Author: Fletcher DeLancey

Genre: Fantasy/Sci-Fi

Published by: YLVA Publishing

March, 2015; 374 pages

ISBN: 9783955332532, Softcover

ISBN: 9783955332556e, eBook


In the opening scenes of The Caphenon, we meet Andira Tal, the highest ranking official on the planet of Alsea. When the surprising call comes, announcing a space vehicle has just fallen from the sky, Tal travels to the crash site with a large military contingency. The expedition begins as a defensive investigation of something the Alseans hadn’t even known to exist, a spaceflight-capable ship. However, the inquiry soon turns into a rescue mission.


Injured Captain Ekatya Serrado disembarks from her nearly destroyed Protectorate ship, the Caphenon, hoping two things: not to be killed by the aliens surrounding her disabled space vehicle and to be able to convince these people to help her injured crew still on board the ship. Among them is Ekatya’s lover, who shouldn’t have been aboard in the first place, but who may prove to be Ekatya’s greatest resource in communicating with this new race of people—if they can find her—and if she’s still alive.

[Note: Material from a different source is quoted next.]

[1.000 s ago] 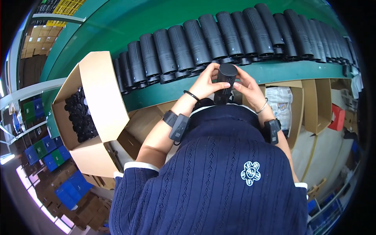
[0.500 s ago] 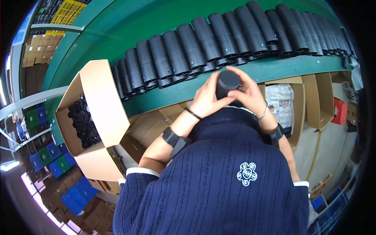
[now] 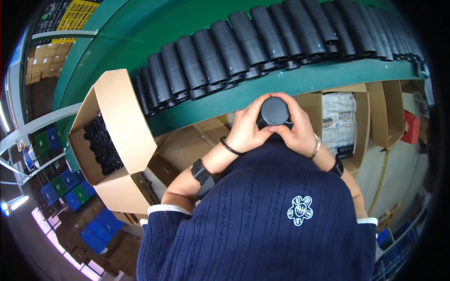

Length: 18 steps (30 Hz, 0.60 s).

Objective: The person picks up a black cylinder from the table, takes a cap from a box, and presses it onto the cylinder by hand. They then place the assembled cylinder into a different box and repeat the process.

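Both my hands are wrapped round the upper end of one black plastic tube (image 3: 274, 111), seen almost end-on with a flat round black cap on top. From its left side my left hand (image 3: 251, 122) grips it, thumb across the near side. My right hand (image 3: 300, 124) closes on it from the right, its thumb meeting the left one at the rim. The tube's lower part is hidden by my hands and shirt. Beyond it, similar black tubes (image 3: 225, 47) lie side by side in a long stacked row on the green table (image 3: 187, 114).
At left stands an open cardboard box (image 3: 124, 122) with many small round black caps (image 3: 101, 147). Right of my hands, an open carton (image 3: 361, 129) holds newspaper (image 3: 338, 119) and black tubes. Other cartons (image 3: 386, 112) and a red container (image 3: 411, 127) lie further right.
My hands have brought the tube slightly nearer and turned its capped end to face up more. My right fingers have closed round the rim. The view has shifted a little.
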Motion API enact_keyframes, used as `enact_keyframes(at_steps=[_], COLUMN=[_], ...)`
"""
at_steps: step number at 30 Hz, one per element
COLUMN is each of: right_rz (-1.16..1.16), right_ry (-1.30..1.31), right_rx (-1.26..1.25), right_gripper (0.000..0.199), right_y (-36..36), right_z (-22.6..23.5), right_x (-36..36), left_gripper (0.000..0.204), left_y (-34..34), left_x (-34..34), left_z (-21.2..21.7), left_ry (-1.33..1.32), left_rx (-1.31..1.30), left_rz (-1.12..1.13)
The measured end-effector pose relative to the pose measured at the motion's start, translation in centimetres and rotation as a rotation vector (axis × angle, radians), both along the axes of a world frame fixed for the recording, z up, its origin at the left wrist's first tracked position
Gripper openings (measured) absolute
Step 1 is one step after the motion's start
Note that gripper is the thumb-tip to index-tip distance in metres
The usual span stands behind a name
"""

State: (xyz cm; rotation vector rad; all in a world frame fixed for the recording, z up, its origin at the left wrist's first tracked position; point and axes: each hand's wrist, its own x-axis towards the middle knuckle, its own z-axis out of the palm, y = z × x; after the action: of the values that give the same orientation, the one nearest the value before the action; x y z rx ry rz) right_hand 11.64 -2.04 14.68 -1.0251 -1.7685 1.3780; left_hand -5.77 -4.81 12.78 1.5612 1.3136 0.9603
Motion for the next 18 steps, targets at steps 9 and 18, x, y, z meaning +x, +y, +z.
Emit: enact_keyframes(at_steps=[9,18], right_rz=[0.039,-0.129], right_ry=[0.157,0.281], right_rx=[-0.062,-0.242], right_gripper=[0.065,0.062], right_y=[2.9,3.4], right_z=[-0.1,0.7], right_x=[0.5,-0.8], left_gripper=[0.078,0.066], left_y=[3.5,3.3], left_x=[-1.1,0.2], left_z=[0.9,0.1], left_ry=[-0.492,-0.287], left_rx=[-0.221,-0.098], left_rz=[-0.097,0.021])
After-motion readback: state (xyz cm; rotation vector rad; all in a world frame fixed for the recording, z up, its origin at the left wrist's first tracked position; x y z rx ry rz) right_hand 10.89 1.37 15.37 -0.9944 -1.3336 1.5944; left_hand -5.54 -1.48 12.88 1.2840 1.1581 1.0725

As the two races become familiar with each other, the Alseans discover the crew of the Caphenon is not to be feared. However, they also learn there are other aliens who are—and subjugating the Alseans would be a bigger coup than the evil Voloth could ever imagine. In an effort to help her people come to terms with the Voloth danger, Tal struggles to do what must be done to save Alsea, while Ekatya wrestles with duty, responsibility, ethical dilemma, and frustrations over the political wrangling of the Protectorate powers-that-be.


In this first book of the Chronicles of Alsea, DeLancey has built a well thought out world with a rich historical and cultural background. She has peopled it with a nuanced population, and has them unexpectedly visited by a skeleton crew of alien visitors with a whole history and culture of their own. She has written a captivating place with even more intriguing inhabitants, evidence of a world building process done with thoroughness and planning, integrating it all into the story to weave a complex tale.


The scenes portraying the adversity visited on the Alseans is packed with heart-pumping engagement, which reads like an action-packed movie or computer game. The insights into the Alseans as individuals and as a people will delight those who are intrigued by psychology, and those with a paranormal bent will not be disappointed. When all these aspects are combined in a mixing bowl and stirred together to form The Caphenon, Book One of the Chronicles of Alsea, a multifaceted tale results. It will entertain, intrigue, and make the reader ponder parallels not unlike our own lives and culture today. This is a rich page-turner, likely to leave the reader delighted with the prospect of Book Two to come.